Não sei se você já assistiu aos filmes da série “Jogos Vorazes”, baseados nos livros de mesmo nome de Suzanne Collins. Demorei para assistir por puro preconceito, achando que se tratava de uma ficção científica fraquinha voltada para o público adolescente. Enganei-me. E não só me enganei como assisti ao primeiro, depois ao segundo e li os livros. Caso você não tenha gostado, me dê um desconto e lembre-se de que não sou nem pretendo ser crítica de cinema. Mas gostei muito mesmo. Não falo do estilo da autora, nem da direção do filme, nem de nenhum aspecto “erudito”, os quais não domino. Refiro-me à ideia: uma crítica social e política feroz, irônica e ácida de um futuro possível que me fez pensar inúmeras vezes já se tratar de uma hipérbole do presente real. De maneira bem resumida: o mundo encontra-se dividido em distritos, cada um especializado na produção de um tipo de bem de consumo, com pessoas exploradas e à beira da miséria, todos subjugados por uma Capital onde vivem os ricos, bonitos, posers, cultos e descolados – só que não, porque são bregas e fúteis, tomam comprimidos para serem felizes e vomitam a comida dos grandes banquetes para poderem comer ainda mais. Como eles têm tudo o que se possa comprar e já pouca coisa os diverte, o Governo, sediado na Capital, cria uma festa anual para relembrar a violenta derrota de uma tentativa de rebelião liderada por um dos distritos: todos os anos, cada distrito tem que ceder uma garota e um garoto para o que chamam de “Jogos Vorazes”. Todxs esses garotxs, de todos os distritos, são reunidxs em uma arena criada e controlada virtualmente para que lutem entre si até a morte. Morrem 23, se não me engano, e resta apenas um ou uma. Esse massacre é transmitido em tempo real para todo o mundo, de forma que os distritos veem suas crianças e jovens serem assassinados (as mães, pais e familiares, inclusive) enquanto os moradores da Capital se deleitam com as estratégias criadas, o sangue derramado, as traições, deslealdades e conchavos. Claro que os melhores (aqueles com mais potencial para matar os outros) recebem patrocínios de anunciantes. E todo ano acontece a mesma coisa, de forma que os distritos vivem na mais constante opressão, tensão e angústia, já que a qualquer momento um de seus jovens pode ser sorteado para morrer. Mas como não morrem todos e sempre sobra um, isso mantém a esperança desses miseráveis em pé.
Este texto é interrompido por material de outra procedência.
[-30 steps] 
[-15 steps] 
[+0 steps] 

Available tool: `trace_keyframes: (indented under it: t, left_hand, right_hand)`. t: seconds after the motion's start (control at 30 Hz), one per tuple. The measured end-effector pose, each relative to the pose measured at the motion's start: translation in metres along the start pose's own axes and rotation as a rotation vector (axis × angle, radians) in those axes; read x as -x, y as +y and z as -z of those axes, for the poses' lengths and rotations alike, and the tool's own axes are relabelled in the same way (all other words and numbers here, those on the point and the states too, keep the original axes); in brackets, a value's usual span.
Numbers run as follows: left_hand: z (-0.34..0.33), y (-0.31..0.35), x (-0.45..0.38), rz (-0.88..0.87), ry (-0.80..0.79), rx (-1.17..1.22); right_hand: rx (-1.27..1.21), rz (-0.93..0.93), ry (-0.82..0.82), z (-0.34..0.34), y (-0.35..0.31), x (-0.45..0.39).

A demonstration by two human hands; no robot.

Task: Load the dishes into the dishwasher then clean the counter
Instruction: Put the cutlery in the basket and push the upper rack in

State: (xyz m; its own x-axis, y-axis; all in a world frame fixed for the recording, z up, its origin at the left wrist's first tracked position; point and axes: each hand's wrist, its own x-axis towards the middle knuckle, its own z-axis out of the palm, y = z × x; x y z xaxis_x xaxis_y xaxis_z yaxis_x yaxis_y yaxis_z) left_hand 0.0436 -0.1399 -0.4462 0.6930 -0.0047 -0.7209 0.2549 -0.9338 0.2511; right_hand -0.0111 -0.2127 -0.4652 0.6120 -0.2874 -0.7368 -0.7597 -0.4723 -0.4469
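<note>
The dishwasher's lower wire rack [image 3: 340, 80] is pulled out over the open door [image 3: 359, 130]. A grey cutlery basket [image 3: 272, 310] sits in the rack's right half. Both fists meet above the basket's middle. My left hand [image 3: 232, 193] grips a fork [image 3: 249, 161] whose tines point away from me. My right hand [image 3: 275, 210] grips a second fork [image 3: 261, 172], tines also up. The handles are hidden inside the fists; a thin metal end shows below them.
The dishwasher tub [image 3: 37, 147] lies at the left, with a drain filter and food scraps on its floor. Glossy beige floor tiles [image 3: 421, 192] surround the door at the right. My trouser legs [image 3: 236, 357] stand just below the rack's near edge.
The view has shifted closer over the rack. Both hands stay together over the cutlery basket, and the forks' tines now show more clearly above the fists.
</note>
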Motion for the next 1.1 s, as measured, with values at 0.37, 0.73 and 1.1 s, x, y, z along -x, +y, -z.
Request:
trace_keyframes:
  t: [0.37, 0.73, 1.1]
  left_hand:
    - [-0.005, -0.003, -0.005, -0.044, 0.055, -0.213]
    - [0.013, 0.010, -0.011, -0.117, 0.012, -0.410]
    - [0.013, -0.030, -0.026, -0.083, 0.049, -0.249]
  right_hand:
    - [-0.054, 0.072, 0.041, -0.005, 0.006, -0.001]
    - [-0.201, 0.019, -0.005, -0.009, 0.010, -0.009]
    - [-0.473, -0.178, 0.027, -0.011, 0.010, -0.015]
E era aí que eu queria chegar.
Em determinado momento do filme, o presidente global, Presidente Snow (interpretado por Donald Sutherland), é questionado sobre porquê não ordena matar todos da arena ao invés de permitir que um deles sobreviva, produzindo, assim, líderes. E então ele explica que permitir que apenas um sobreviva mantém viva a esperança. E que controlar a esperança das pessoas é o que permite que elas sejam manipuladas e conduzidas. Que sejam iludidas. Sem esperança, desiludidas, elas não se deixam conduzir. Elas não trabalham. Elas não produzem. Elas não sustentam os outros. Com esperança, elas se tornam dóceis e assim ajudam a manter o que as oprime.
Vamos juntos a partir daqui?
Se você tem esperança de que algo/alguém mude, está considerando esse algo/alguém intrinsecamente capaz (e desejoso) de mudar. Acontece que nem tudo e nem todos querem, de fato, mudar. Ou nem tudo e nem todos possuem a capacidade de mudar. Às vezes, mudar vai contra seus próprios interesses. Se, ainda assim, você mantém sua esperança de mudança acesa, você está em um único estado: iludido.
Assim, quando dizemos que estamos tristes, magoados e desesperançosos porque nos desiludimos, porque vivemos uma séria desilusão, estamos em um estado de inversão das coisas. Estamos vendo as coisas pelo lado errado. Tendo força e clareza necessárias para colocar a dor de lado, a visão clara do que resta nos aponta não para a tristeza, não para a desesperança, mas para uma coisa muito valiosa: o contentamento. A satisfação. A gratidão. A tranquilidade e paz de espírito que vem de se conhecer a verdade, de não ser mais enganado, de não ser mais vilipendiado ou usado para fins outros que não o bem comum. Estar feliz por ver a realidade tal qual ela é. Ainda que doa, ainda que produza cicatrizes, conhecer e aceitar a realidade, a verdade, são algumas das poucas coisas deste mundo que verdadeiramente nos libertam.
Assim, desiludir-se é uma dádiva. Uma bênção.
E não sou nem um pouco original ao dizer isso. Gente muito graúda e relevante já disse isso e já disse faz tempo. Bachelard, por exemplo. Ele foi um filósofo francês, nascido em 1884 e morto em 1962. Bachelard é conhecido por ser “o filósofo da desilusão”. Ele diz, com muita sapiência:

“Somos o limite das nossas ilusões perdidas”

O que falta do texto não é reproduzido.